Не погибнет со мной - страница 20



«У меня, господа, – печально произнес Петр Александрович, – ныне возраст приятия. Победит революции – приму с радостью. Реакция – с покорностью соглашусь. И не в возрасте причина, а в том, что намяли бока за долгие годы, неохота подставляться опять».

Бывало, засиживались до полуночи, а ныне разошлись после чая: опасны улицы Петербурга, того и гляди примут за личность более значительную, чем ты есть.

На прощанье Петр Александрович сунул мне тонкую книжицу: «Вот то, что вас интересует. Впрочем, нового ничего…»


Книжечка Степняка меня разочаровала. О Желябове, Перовской, Гельфман рассказал интересно, а о Кибальчиче… Впрочем, сразу оговорился, что Кибальчич для него фигура неясная.

«В нем много человечности…» Разумеется. «Ни с кем особенно не дружил…» Что ж, может быть. «Темперамент – не революционера…» Гм, вам виднее. «Однако ему можно было довериться». Слава богу, хоть это разглядел.

А вот строка о том, что Кибальчич «не знал личного счастья, но и никогда не ощущал потребности в нем», меня просто-таки рассмешила. Как же так, господин покойный писатель? Где вы видели таких людей? Какая схема довлела вашему немалому таланту и разуму? Кто вам такую глупость сказал?

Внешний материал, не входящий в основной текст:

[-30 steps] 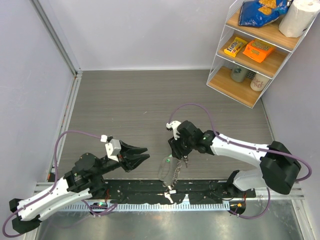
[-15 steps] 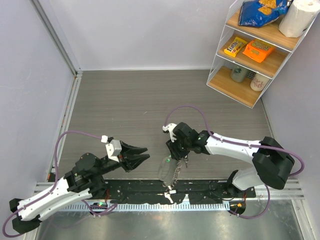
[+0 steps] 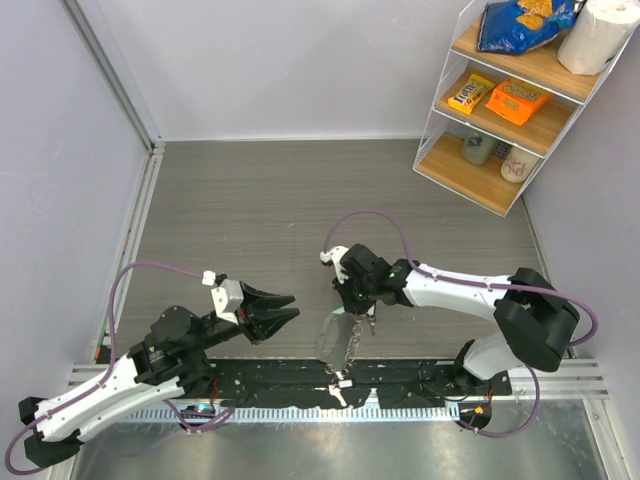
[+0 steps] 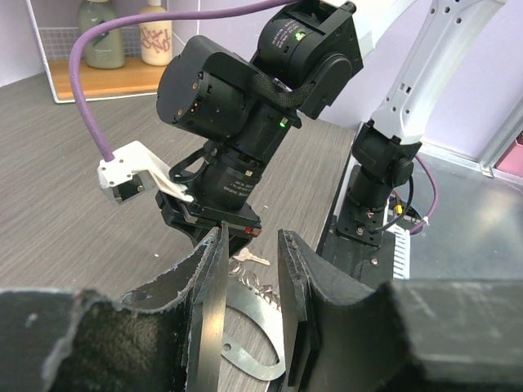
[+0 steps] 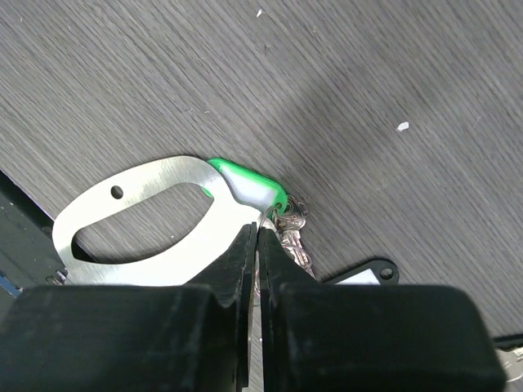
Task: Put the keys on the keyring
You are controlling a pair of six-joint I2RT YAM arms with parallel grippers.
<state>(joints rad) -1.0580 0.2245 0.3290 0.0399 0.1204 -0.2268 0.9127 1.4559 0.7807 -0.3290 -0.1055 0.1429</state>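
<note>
Now your left pincer [image 3: 272, 312] waits open nearest you; just beyond, the right pincer [image 3: 358, 312], clamped where the green-headed key [image 5: 249, 186] meets the keyring [image 3: 331, 337], has edged leftward over the table [image 3: 250, 200]; a handover to the left side looks close.

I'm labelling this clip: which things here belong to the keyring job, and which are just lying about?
Job: keyring; green-headed key; right gripper, shut on the keyring; left gripper, open.
Lying about: shelf; chip bag; paper towel roll; orange snack box.
</note>
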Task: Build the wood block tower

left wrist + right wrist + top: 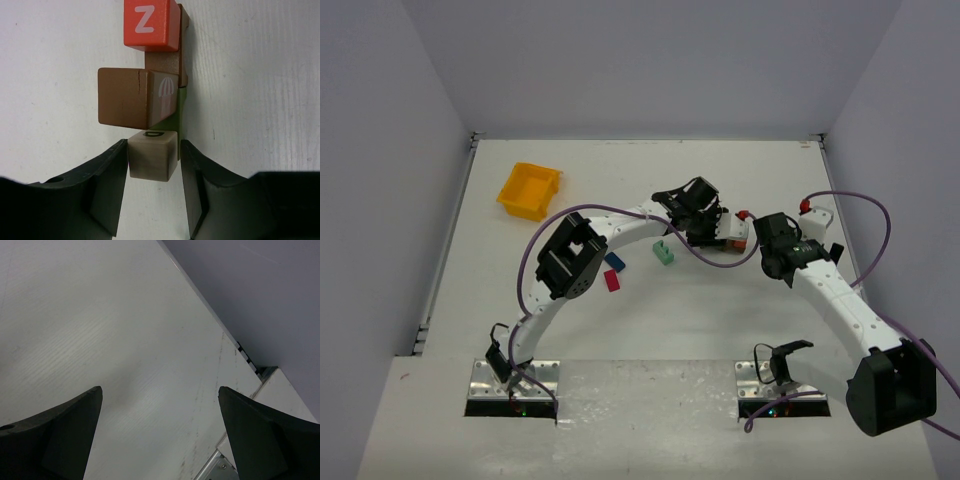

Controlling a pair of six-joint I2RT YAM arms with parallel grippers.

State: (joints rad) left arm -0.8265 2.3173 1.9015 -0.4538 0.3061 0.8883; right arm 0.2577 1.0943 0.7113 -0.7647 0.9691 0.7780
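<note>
In the left wrist view a tan block (152,156) marked D sits between the fingertips of my left gripper (152,143). The left finger touches it and a thin gap shows at the right finger. Beyond it lie a brown block (130,97) with an umbrella picture, an olive block (176,117) and an orange Z block (150,24), all pressed together. In the top view my left gripper (705,228) is over this cluster (730,238). My right gripper (767,235) is just right of it, open and empty (160,390).
A teal block (664,253), a blue block (615,261) and a red block (612,280) lie loose left of the cluster. A yellow-orange tray (530,190) stands at the back left. The right wrist view shows bare table and the back wall's edge (240,347).
</note>
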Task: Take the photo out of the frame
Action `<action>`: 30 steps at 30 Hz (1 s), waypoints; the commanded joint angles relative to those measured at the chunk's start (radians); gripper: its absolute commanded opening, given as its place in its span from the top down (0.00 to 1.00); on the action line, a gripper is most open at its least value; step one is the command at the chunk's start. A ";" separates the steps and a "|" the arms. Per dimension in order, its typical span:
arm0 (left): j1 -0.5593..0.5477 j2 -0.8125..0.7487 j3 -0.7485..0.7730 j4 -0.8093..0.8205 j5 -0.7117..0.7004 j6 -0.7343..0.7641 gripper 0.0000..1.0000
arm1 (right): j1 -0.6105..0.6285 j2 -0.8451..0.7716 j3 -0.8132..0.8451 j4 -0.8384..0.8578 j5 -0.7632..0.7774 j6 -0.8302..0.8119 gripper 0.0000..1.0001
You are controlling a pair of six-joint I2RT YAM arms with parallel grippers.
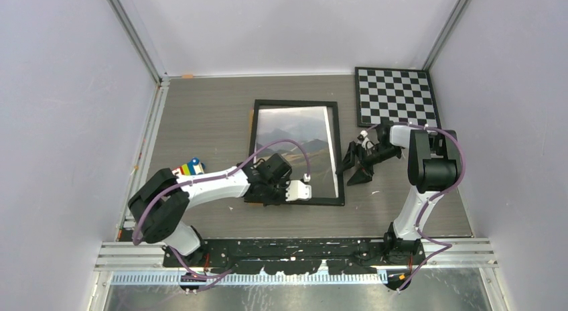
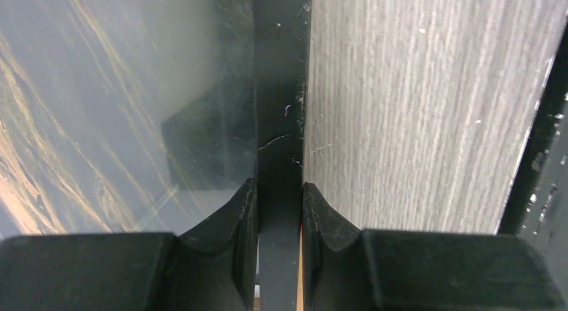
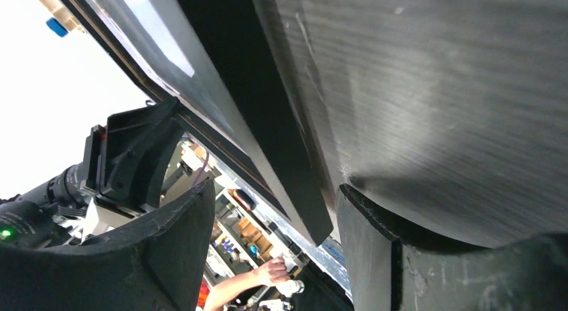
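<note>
I'm seeing L gripper (image 2: 279, 190) pinching rail of thin black rectangular picture frame (image 2: 278, 90), landscape photo (image 2: 100, 110) lying just beside. R gripper (image 3: 273, 194) gaping, frame corner sitting btwn fingers.

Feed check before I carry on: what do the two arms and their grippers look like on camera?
The arms match. The left arm and right arm each have white links between bulky black joint housings, and a lilac cable loops loosely alongside each one. The left gripper and right gripper each carry two matte black, wedge-shaped fingers with curved inner faces.
</note>
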 commanded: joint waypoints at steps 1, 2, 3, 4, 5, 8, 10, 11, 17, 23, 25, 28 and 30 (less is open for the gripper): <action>0.033 -0.081 0.022 -0.020 0.003 0.045 0.97 | 0.016 -0.061 -0.021 -0.022 -0.030 -0.050 0.30; 0.039 -0.090 0.024 -0.025 0.004 0.046 0.99 | 0.016 -0.062 -0.019 -0.022 -0.034 -0.049 0.30; 0.044 -0.096 0.026 -0.029 0.007 0.044 1.00 | 0.016 -0.062 -0.014 -0.023 -0.038 -0.048 0.30; 0.048 -0.099 0.030 -0.033 0.008 0.036 1.00 | 0.016 -0.061 -0.007 -0.023 -0.041 -0.046 0.30; 0.052 -0.101 0.036 -0.035 0.008 0.026 1.00 | 0.016 -0.059 0.002 -0.023 -0.045 -0.044 0.30; 0.070 -0.095 0.047 -0.028 -0.001 -0.013 1.00 | 0.016 -0.046 0.041 -0.033 -0.056 -0.042 0.30; 0.080 -0.079 0.051 -0.020 -0.009 -0.020 1.00 | 0.016 -0.038 0.069 -0.040 -0.057 -0.041 0.29; 0.082 -0.073 0.049 -0.011 -0.014 -0.018 1.00 | 0.016 -0.034 0.080 -0.041 -0.055 -0.040 0.28; 0.141 -0.042 0.057 0.026 0.010 0.021 1.00 | 0.015 -0.028 0.101 -0.039 -0.049 -0.029 0.26; 0.199 -0.031 0.106 -0.011 0.079 0.079 1.00 | 0.016 -0.034 0.093 -0.049 -0.047 -0.037 0.25; 0.200 -0.045 0.122 -0.033 0.109 0.086 1.00 | 0.014 -0.039 0.089 -0.049 -0.046 -0.038 0.26; 0.201 -0.052 0.149 -0.073 0.135 0.081 1.00 | 0.014 -0.042 0.087 -0.048 -0.045 -0.038 0.25; 0.201 -0.051 0.149 -0.081 0.131 0.084 1.00 | 0.016 -0.042 0.087 -0.045 -0.046 -0.037 0.26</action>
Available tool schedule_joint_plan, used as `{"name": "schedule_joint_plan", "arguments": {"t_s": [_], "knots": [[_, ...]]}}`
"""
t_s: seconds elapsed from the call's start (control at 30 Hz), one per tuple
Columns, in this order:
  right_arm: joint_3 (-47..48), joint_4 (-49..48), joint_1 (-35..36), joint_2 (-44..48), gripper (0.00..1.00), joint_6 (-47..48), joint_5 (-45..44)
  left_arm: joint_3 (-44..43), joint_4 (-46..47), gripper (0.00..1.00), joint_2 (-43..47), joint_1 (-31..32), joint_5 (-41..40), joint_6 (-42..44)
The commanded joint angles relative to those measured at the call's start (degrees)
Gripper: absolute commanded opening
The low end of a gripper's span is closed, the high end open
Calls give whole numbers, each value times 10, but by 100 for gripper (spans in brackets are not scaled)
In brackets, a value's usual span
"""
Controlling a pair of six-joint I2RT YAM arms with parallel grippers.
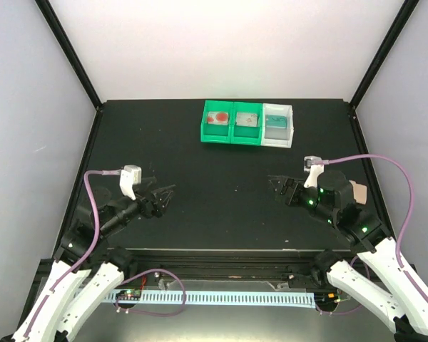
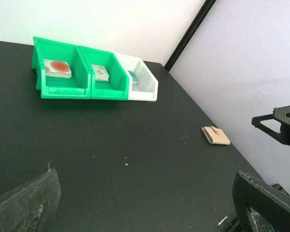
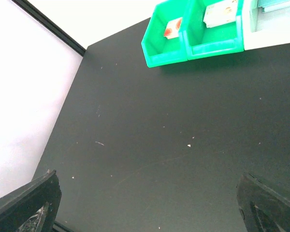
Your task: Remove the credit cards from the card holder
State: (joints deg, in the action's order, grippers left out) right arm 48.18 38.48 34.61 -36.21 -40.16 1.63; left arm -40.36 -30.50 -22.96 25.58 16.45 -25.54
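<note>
Left gripper (image 1: 165, 195) hangs over the left half of the black table (image 1: 221, 171), jaws spread wide, nothing between them and nothing touched. Its wrist camera confirms it: one dark finger (image 2: 24, 205) sits at the bottom left corner, the other at the bottom right, with bare tabletop in the wide gap.

Same story on the right. The right gripper (image 1: 277, 187) points in toward the centre, fingers (image 3: 26, 205) parted to the frame's two lower corners, holding nothing and hovering off the surface.

And the card holder (image 2: 216, 135)? It lies flat near the right edge of the table, folded shut, well apart from both grippers. From overhead only a tan sliver of it peeks out behind the right arm (image 1: 342, 210). The left wrist view shows it whole, while the right wrist camera looks the other way and misses it. With the fold closed, its contents are hidden.

Along the far edge sit the two green bins (image 1: 232, 122), joined side by side, with the white bin (image 1: 278, 127) touching them on the right. The overhead view shows something teal in the white one, and red-marked items in the green pair.
</note>
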Motion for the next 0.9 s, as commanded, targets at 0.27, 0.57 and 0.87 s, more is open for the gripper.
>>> {"name": "schedule_joint_plan", "arguments": {"t_s": [0.27,0.57,0.87], "knots": [[-32,-28,-2,-45,100,-65,-81,28,10,99,8,3,6,26],[-28,-33,-47,-178,100,-112,-235,32,10,99,-66,2,-13,8],[-10,-61,-218,-266,100,-21,-285,33,55,99,-88,2,19,47]]}}
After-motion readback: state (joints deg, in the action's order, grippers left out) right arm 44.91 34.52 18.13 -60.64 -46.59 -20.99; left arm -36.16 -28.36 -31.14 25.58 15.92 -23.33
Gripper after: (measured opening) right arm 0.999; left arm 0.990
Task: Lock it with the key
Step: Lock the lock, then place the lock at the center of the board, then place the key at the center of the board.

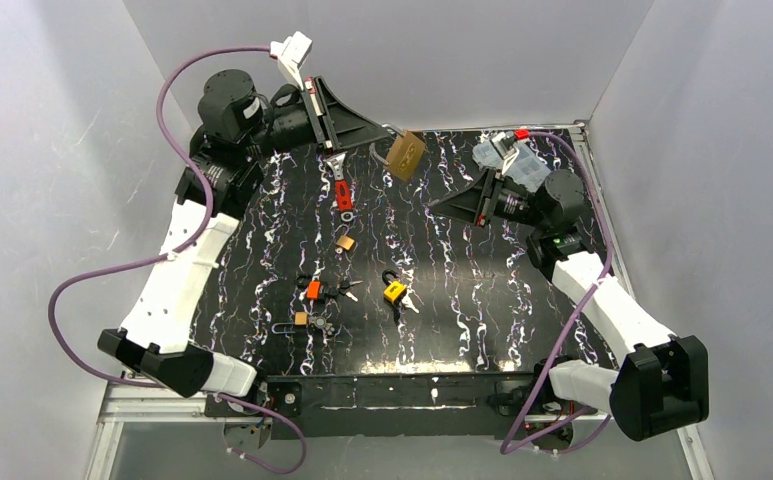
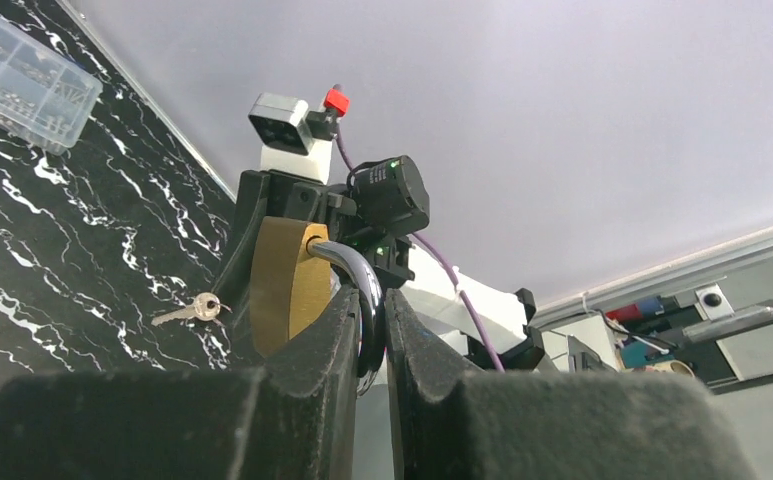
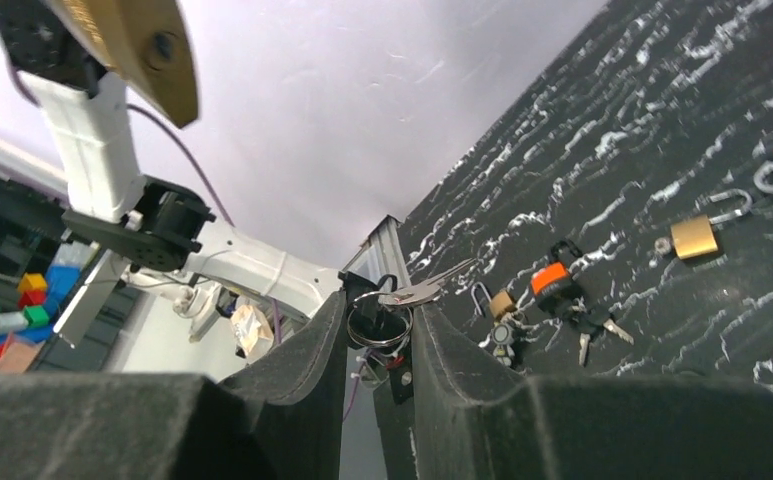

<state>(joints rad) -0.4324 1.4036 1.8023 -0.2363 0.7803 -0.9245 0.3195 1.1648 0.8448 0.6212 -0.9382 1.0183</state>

Опять же: «… в науку он был погружен всецело». Разве? Когда же он занимался динамитом, бомбами? Переводами, писанием рецензий в «Голос», «Новое обозрение»? Как это «всецело», если жил нелегально, постоянно менял квартиры под угрозой ареста? Если, наконец, законченного образования не получил? И еще одна фраза заинтересовала: б о ю с ь К и б а л ь ч и ч а – свидетельствовал Степняку один из современников. Боялся Кибальчича?

А впрочем, что ж… Если с первого взгляда… Да и со второго. Имелось в нем нечто казавшееся иногда жестокостью. Вчера он вам сочувствовал, а сегодня – без повода и причины – нет. Порой хотелось даже напомнить: «Ты что, Коля? Это же я, твой друг…»

Как не вспомнить – нет, не о последних его годах и делах – о невеликодушной проделке в 6-м классе гимназии. Он забавлялся тогда с серой и бертолетовой солью, смешивая в разных пропорциях, и, заворачивая в фольгу, делал взрывающиеся от удара пакеты – предмет общей зависти и вожделения. Но однажды такой пакетик он заложил в дверь – перед уроком химии. Химию преподавал Ямпольцев, самый старый из учителей, самый добрый, единственный, кто, несмотря на мизерное жалованье, проработал здесь всю жизнь. Он уже и ходил медленно, и соображал туго, всех любил, всем ставил четверки и пятерки… Дверь нашего класса имела особенность: чтобы закрыть, следовало как следует хлопнуть, Ямпольцев хлопнул.

Страшный взрыв потряс нашу гимназию.

Я не об испуге и сердечном приступе у старика, а о том, что улыбался Кибальчич, как именинник, и на педагогическом совете твердил: «Не я…»


***

Я нашел комнатку неподалеку от Университета и, оскорбленный и униженный, решил, что никогда в жизни не зайду к Кибальчичу, а при случайной встрече не подам руки. Вражда, как и дружба, должна быть абсолютной. Как я могу простить его? Как – забыть? И наперед ужасался бесповоротности своего решения, глубине его потери и одиночеству. Нет, никогда и ни при каких обстоятельствах.

Комнатка оказалась уютной, хозяйка старой и доброй. Нашлись друзья, начались занятия. Отдав рубль серебром, я вступил в студенческую кассу взаимопомощи, несколько книг – в студенческую библиотеку. В литературном кружке прочитал стихи, написанные в подражание Некрасову, – был признан настоящим поэтом. Все складывалось, как нельзя лучше. О Кибальчиче вспоминал с чувством превосходства и снисхождения.